TL;DR, in the event of a step-down of the primary node of the donor shard while the cloning phase of a movePrimary operation is in progress, the cloning procedure on recipient side is not aborted. This causes the presence of orphaned collections on the recipient and the consequent failure of any attempt to repeat the movePrimary operation (NamespaceExists error).
During the cloning phase of the movePrimary operation, the DDL coordinator calls the _shardsvrCloneCatalogData command of the recipient, which creates and fetches all unsharded collections from the donor to the recipient. In the event of a failure (step-down) during this phase, the coordinator drops the data possibly cloned on the recipient and aborts the movePrimary operation.
The bug is that the coordinator doesn't abort the data cloning procedure possibly running on the recipient. The clean up of data, possibly already cloned on the recipient, doesn't resolve the problem since the cloning procedure could be running in background.

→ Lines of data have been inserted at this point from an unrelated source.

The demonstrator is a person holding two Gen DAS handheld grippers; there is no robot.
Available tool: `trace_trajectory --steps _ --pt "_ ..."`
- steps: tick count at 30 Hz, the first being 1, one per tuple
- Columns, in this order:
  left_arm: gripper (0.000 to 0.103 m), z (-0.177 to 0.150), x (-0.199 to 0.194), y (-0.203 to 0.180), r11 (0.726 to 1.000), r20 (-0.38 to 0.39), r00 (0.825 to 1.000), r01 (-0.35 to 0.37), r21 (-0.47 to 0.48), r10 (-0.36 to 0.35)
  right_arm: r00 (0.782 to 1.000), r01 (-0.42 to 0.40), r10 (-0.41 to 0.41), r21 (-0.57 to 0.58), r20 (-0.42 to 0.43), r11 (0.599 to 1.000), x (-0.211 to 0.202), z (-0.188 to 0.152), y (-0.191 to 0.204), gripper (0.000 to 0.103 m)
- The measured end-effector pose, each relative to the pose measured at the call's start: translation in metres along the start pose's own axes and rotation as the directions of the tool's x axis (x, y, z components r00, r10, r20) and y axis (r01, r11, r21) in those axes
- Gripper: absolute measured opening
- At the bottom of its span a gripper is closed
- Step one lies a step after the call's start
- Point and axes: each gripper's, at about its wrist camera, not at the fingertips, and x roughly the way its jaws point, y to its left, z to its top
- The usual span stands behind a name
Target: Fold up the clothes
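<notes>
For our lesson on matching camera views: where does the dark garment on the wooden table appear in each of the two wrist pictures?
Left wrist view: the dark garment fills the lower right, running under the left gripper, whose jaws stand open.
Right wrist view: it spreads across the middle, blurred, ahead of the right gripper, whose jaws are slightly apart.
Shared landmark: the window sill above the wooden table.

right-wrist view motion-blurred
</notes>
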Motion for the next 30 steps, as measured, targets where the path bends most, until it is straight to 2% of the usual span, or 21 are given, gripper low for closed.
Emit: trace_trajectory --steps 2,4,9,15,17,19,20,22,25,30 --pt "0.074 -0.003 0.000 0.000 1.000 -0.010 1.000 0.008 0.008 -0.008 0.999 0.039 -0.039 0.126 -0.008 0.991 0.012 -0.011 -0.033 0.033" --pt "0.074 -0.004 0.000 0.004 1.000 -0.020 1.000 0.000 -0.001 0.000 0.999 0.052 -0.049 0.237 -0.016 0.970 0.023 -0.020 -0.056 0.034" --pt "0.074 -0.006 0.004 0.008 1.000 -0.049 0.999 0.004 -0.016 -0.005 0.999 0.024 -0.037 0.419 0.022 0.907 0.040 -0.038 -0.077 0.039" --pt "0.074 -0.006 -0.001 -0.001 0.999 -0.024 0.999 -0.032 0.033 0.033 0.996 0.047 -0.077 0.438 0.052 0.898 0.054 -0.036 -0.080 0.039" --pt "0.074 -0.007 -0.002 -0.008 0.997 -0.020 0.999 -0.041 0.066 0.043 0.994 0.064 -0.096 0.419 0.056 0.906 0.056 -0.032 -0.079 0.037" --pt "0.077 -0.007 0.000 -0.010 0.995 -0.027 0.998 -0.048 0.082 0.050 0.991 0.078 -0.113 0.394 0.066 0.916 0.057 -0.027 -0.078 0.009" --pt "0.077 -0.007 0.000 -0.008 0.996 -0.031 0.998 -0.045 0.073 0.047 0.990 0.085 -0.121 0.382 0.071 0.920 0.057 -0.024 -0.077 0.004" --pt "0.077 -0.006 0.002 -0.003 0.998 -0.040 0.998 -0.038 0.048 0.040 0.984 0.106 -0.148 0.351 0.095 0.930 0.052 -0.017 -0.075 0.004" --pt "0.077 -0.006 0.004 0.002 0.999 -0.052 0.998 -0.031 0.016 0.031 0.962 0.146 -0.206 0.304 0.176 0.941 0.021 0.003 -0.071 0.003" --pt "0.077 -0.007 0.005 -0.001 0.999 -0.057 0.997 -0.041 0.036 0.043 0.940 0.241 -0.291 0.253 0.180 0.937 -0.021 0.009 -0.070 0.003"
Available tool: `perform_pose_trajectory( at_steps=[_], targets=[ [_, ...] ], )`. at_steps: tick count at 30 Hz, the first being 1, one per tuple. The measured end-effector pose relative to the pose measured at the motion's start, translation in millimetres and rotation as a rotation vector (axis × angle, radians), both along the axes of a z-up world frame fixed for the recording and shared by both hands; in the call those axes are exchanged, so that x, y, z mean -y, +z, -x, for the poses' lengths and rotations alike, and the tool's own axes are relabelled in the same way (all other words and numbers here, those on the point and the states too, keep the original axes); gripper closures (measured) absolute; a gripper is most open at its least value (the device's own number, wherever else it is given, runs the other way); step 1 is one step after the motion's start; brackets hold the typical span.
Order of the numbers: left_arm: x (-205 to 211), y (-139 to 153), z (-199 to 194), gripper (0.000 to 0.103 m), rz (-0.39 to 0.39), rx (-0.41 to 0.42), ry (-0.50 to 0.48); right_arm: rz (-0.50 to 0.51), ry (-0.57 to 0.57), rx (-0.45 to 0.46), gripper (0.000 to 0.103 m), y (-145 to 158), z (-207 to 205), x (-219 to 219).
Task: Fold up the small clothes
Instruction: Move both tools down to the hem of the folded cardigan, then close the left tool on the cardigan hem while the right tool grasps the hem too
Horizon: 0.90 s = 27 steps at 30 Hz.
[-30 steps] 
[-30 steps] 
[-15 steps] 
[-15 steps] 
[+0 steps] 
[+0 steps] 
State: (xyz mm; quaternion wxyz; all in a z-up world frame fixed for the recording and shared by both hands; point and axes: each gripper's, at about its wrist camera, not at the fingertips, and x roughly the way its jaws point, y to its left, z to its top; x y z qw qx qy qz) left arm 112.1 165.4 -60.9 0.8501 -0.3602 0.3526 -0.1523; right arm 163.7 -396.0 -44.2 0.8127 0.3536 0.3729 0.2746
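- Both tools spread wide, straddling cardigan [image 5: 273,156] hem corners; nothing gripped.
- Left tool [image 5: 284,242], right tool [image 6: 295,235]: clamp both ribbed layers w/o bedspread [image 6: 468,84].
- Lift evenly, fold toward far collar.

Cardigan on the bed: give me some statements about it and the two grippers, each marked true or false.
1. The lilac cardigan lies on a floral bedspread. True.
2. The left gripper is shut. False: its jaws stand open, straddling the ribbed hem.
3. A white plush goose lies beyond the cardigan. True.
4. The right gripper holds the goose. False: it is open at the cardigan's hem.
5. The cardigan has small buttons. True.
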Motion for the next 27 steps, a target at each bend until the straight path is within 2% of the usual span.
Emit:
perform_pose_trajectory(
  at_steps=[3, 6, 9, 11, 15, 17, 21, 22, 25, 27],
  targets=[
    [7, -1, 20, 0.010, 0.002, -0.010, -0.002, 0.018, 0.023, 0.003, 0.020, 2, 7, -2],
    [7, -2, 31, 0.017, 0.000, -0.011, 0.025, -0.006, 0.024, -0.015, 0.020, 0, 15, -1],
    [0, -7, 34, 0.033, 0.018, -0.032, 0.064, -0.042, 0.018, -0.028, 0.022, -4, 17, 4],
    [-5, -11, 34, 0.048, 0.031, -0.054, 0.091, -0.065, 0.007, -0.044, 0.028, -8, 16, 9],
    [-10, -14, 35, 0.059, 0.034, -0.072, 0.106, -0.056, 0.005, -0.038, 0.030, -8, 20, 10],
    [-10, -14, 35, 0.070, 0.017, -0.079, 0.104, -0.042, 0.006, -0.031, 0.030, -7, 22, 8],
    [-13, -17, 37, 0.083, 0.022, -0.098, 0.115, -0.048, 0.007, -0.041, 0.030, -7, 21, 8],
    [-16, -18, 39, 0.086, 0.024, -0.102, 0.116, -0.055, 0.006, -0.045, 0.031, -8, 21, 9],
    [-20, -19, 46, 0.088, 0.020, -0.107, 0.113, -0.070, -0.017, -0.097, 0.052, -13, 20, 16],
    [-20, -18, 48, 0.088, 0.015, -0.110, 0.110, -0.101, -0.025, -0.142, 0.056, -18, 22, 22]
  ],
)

The recipient shard could own orphaned collections which cause any attempt to repeat the movePrimary operation to fail. There is no evident business impact (data remain consistent) but a manual intervention on the recipient is required to drop these orphaned collections and then to allow a new movePrimary attempt to work.
The cloning phase of a movePrimary is heavily expensive in terms of execution times (in production it could take hours), so the cloning operation on the recipient side must not be joined but aborted. An idea is to tag the _shardsvrCloneCatalogData operation and to kill it (using the tag) when the movePrimary operation is recovered by the coordinator (before to clean any cloned data).